L’Iran a averti que le prix du pétrole pourrait atteindre 200 dollars le baril si les attaques contre les navires commerciaux dans le Golfe persistaient, aggravant la crise énergétique mondiale. Les tensions militaires dans la région perturbent déjà les routes maritimes et font craindre une baisse de l’offre mondiale de brut.
Le détroit d’Ormuz, par lequel transite près d’un cinquième du pétrole mondial transporté par mer, est particulièrement sensible.

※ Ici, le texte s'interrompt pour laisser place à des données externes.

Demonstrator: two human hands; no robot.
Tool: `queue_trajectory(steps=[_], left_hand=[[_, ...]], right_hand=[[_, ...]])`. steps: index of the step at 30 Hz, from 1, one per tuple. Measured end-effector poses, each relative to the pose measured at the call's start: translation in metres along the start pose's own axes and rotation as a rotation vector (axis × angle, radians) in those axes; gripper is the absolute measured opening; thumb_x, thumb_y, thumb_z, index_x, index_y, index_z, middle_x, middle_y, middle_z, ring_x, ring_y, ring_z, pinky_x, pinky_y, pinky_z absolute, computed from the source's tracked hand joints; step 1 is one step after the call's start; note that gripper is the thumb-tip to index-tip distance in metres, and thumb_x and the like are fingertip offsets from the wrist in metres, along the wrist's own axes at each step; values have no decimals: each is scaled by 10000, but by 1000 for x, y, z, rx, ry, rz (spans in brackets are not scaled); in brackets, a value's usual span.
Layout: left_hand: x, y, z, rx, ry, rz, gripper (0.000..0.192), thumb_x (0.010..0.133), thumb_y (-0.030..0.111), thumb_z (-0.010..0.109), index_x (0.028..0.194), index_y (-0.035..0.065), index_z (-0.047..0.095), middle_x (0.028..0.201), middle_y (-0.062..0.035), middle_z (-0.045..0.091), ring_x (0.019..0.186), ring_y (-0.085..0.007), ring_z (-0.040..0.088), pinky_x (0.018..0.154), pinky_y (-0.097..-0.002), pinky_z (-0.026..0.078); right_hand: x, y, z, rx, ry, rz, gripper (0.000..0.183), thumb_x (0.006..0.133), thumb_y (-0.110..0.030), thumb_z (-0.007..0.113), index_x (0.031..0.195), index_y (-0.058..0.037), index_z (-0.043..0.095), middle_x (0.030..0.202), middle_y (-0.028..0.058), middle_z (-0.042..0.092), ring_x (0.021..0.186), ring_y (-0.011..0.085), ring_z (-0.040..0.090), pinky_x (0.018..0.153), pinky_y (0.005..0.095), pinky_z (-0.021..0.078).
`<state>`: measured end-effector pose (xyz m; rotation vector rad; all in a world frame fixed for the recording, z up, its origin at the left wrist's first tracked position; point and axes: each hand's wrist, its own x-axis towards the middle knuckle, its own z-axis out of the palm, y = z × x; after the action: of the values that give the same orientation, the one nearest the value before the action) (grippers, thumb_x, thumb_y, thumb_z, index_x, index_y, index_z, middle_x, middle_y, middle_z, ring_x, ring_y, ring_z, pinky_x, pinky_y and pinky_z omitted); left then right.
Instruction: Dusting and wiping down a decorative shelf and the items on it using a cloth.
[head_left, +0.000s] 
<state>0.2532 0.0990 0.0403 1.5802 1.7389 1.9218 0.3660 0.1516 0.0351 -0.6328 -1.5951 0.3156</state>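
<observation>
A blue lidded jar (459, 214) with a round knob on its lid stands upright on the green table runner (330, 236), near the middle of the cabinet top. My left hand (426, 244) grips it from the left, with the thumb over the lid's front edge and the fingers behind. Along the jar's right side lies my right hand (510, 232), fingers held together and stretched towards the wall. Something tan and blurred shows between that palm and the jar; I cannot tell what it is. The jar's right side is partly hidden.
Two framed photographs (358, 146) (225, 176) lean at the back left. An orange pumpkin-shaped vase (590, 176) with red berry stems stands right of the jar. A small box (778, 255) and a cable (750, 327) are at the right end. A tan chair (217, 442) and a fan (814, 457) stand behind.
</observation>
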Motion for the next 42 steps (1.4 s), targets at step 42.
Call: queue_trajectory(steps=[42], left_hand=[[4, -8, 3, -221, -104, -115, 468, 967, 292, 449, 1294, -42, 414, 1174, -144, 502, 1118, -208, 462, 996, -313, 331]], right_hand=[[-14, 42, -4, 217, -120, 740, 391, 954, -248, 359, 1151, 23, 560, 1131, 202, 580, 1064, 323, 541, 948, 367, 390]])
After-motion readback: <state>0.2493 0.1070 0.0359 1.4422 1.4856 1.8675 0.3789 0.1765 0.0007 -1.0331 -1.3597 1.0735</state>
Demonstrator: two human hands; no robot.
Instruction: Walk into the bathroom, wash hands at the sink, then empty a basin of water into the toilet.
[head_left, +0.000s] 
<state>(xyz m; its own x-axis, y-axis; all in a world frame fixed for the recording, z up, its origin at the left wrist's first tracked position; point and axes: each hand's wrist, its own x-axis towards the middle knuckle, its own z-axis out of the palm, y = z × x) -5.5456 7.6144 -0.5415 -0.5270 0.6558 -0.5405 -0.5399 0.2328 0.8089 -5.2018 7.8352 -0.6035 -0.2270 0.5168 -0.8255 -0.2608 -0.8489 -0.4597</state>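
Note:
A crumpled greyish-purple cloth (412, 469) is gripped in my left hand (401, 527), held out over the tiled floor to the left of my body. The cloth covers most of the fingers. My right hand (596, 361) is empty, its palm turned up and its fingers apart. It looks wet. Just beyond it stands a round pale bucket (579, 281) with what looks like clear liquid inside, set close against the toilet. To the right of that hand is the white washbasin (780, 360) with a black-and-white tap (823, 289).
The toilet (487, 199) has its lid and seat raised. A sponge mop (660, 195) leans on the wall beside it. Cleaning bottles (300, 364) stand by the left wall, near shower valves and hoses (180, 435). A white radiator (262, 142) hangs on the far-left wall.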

Toute perturbation prolongée dans cette zone stratégique pourrait provoquer une flambée des prix sur les marchés internationaux.
Les analystes estiment qu’une escalade durable du conflit au Moyen-Orient pourrait accentuer la volatilité des marchés énergétiques, avec des conséquences pour l’inflation et la croissance mondiale.
Quel impact potentiel pour Dubaï ?
Même si l’économie de Dubaï dépend moins directement du pétrole que celle de certains pays voisins, une hausse brutale des prix de l’énergie et des perturbations maritimes dans le Golfe pourraient affecter le commerce, la logistique et le transport maritime, secteurs essentiels de l’émirat. Une crise prolongée dans la région pourrait ainsi avoir des répercussions indirectes sur son activité économique.